** Exercise requirements **
Exactly as written, output the lines below starting from the first and ending with the line that contains "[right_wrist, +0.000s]"; omit pictures.

** Source material **
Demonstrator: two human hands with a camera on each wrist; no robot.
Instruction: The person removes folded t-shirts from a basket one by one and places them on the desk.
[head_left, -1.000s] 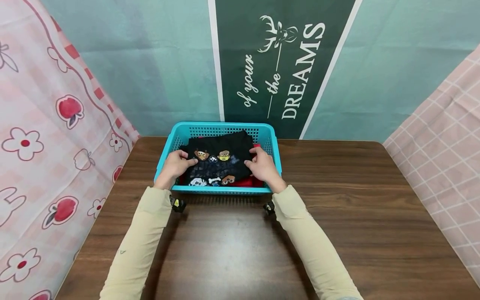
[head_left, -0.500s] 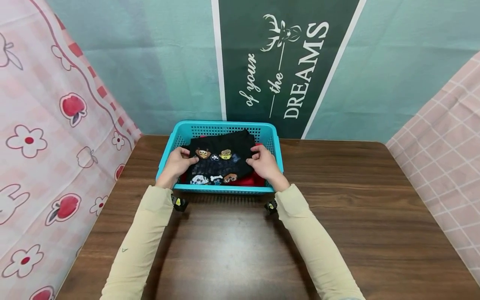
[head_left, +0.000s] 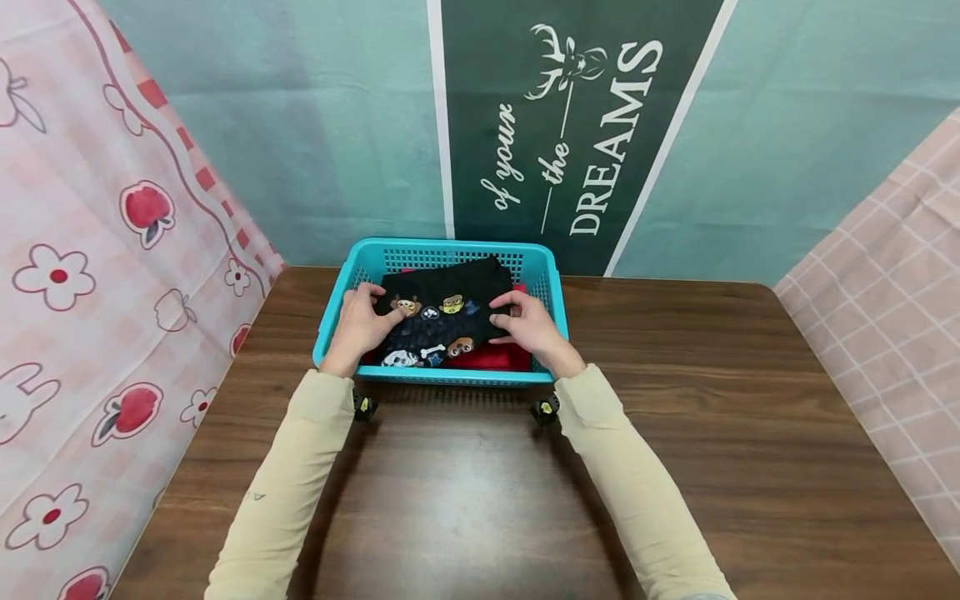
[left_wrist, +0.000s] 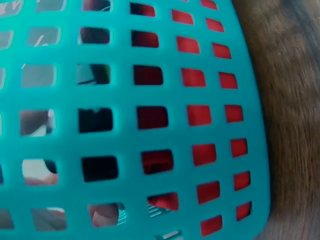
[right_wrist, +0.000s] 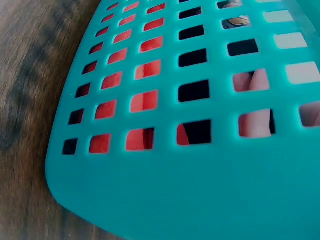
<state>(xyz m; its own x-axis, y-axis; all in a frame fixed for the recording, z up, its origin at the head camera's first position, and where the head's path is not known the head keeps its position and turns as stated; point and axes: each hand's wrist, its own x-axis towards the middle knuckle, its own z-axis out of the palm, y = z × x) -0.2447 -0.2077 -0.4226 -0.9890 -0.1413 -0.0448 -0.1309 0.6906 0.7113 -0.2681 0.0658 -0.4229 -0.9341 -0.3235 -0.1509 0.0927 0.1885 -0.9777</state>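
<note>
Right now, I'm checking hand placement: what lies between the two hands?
The black cloth with cartoon prints lies between the left hand and the right hand; the head view shows it.

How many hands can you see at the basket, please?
2: the left hand at the left side of the black cloth and the right hand at its right side, both in the basket. No others show.

Rectangular turquoise plastic basket (head_left: 450, 377) stands on far part of brown wood-grain table (head_left: 465, 483), left of its middle, before teal-and-green cloth backdrop (head_left: 345, 150). In it, black printed cloth (head_left: 418, 335) lies on red cloth (head_left: 491, 359), between left hand (head_left: 360, 323) and right hand (head_left: 532, 325). Pink-and-white printed curtain (head_left: 82, 333) left of table; pink checked curtain (head_left: 900, 283), right.
</note>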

** Answer box **
Demonstrator: two human hands with a camera on each wrist; no robot.
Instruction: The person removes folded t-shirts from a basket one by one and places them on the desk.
[head_left, -1.000s] 
[head_left, -0.500s] 
[head_left, +0.000s] 
[left_wrist, +0.000s] 
[right_wrist, +0.000s] 

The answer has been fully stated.